The occipital artery arises from the external carotid artery opposite the facial artery. Its path is below the posterior belly of digastric to the occipital region. This artery supplies blood to the back of the scalp and sternocleidomastoid muscles, and deep muscles in the back and neck.

Structure
At its origin, it is covered by the posterior belly of the digastricus and the stylohyoideus, and the hypoglossal nerve winds around it from behind forward; higher up, it crosses the internal carotid artery, the internal jugular vein, and the vagus and accessory nerves.
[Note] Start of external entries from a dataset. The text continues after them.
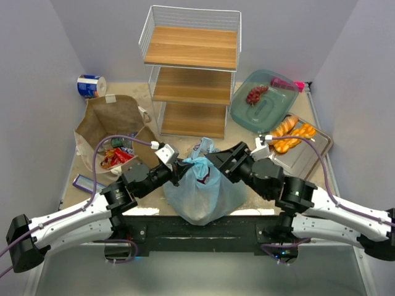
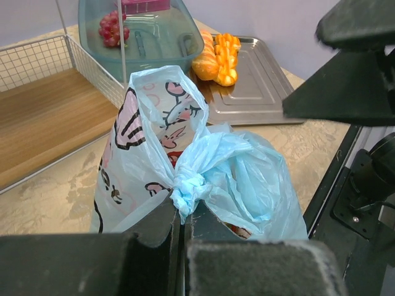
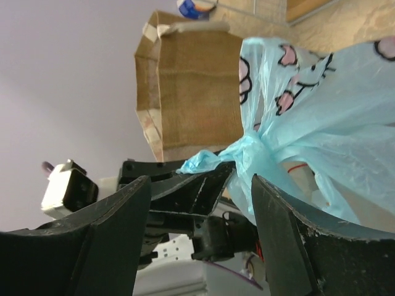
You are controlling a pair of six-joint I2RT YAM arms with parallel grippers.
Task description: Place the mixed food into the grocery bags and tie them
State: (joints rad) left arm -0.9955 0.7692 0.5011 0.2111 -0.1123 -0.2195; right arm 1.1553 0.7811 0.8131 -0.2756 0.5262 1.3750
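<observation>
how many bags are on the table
2: a brown paper bag stands open at the left, beside the wire shelf; a knotted light-blue plastic bag sits at the near edge, centre. No others visible.

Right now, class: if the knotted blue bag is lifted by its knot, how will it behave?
Probably floppy: the light-blue plastic bag is thin film slumping around its contents. Lifted by the knot, its tail pinched in the left gripper, it would likely dangle and swing. Its bulging base suggests modest weight.
</observation>
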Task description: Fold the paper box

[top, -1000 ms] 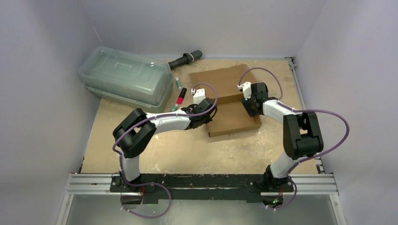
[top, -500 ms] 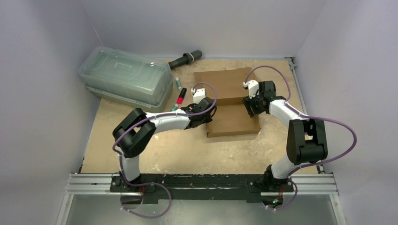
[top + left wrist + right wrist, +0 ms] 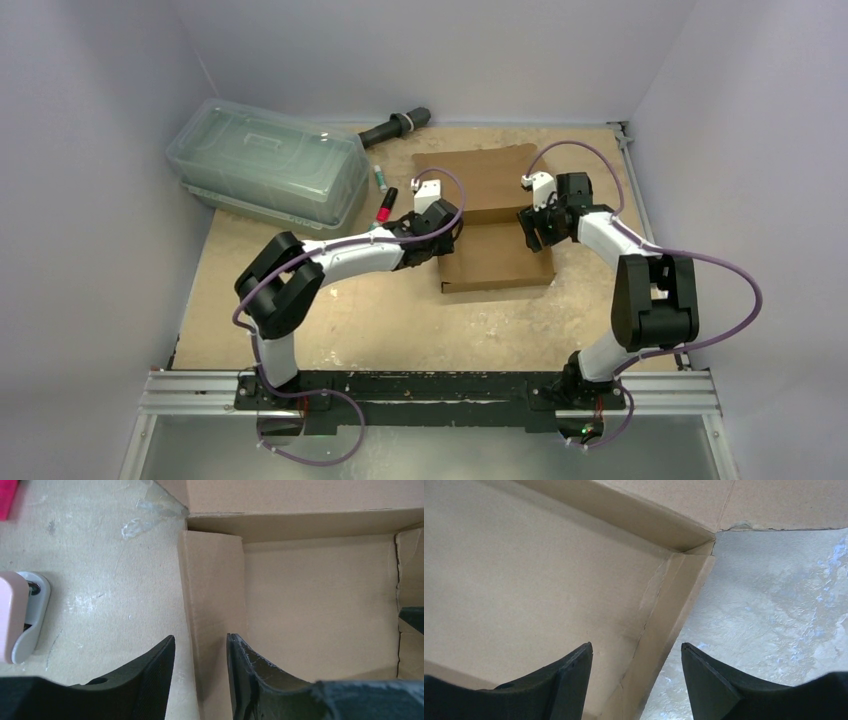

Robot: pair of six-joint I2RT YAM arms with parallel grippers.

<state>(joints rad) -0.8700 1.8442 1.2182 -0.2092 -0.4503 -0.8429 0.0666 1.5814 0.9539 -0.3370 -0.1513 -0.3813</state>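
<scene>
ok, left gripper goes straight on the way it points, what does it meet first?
Probably the side wall of the paper box: it stands right between the open jaws of the left gripper. Depth is unclear, so how soon I can't tell.

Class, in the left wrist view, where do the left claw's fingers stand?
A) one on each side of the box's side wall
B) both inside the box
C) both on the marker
A: the open left claw straddles the side wall of the paper box, one finger outside, one inside.
</scene>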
It next ascends to the interval between the transverse process of the atlas and the mastoid process of the temporal bone, and passes horizontally backward, grooving the surface of the latter bone, being covered by the sternocleidomastoideus, splenius capitis, longissimus capitis, and digastricus, and resting upon the rectus capitis lateralis, the obliquus superior, and semispinalis capitis.

It then changes its course and runs vertically upward, pierces the fascia connecting the cranial attachment of the trapezius with the sternocleidomastoideus, and ascends in a tortuous course in the superficial fascia of the scalp, where it divides into numerous branches, which reach as high as the vertex of the skull and anastomose with the posterior auricular and superficial temporal arteries.

Function
 Muscular branches: supply the digastric, stylohyoid, splenius, and longus capitis muscles.
 Sternocleidomastoid branch: This branch divides into upper and lower branches in the carotid triangle. The upper branch accompanies the accessory nerve to the sternocleidomastoid, and the lower branch arises near the origin of the occipital artery before entering the sternocleidomastoid muscle.  Occasionally, this branch arises directly from the external carotid artery.
 Auricular branch: supplies the back of the ear.  In many specimens, this branch gives rise to the mastoid branch, which supplies the dura mater, diploe, and mastoid air cells.  In other specimens, the mastoid artery is a branch of the occipital artery, rather than the auricular branch.
 Meningeal branch: supplies the dura mater in the posterior cranial fossa
 Descending branches: This is the largest branch.  It descends on the posterior aspect of the neck, and divides into a superficial and deep portion. The superficial portion supplies the trapezius muscle and anastomoses with the ascending branch of the transverse cervical.  The deep portion anastomoses with the vertebral artery and with the a. profunda cervicalis, a branch of the costocervical trunk. Thus, branches of the occipital artery participate in anastomosis between the external carotid and the subclavian artery, thereby providing collateral circulation.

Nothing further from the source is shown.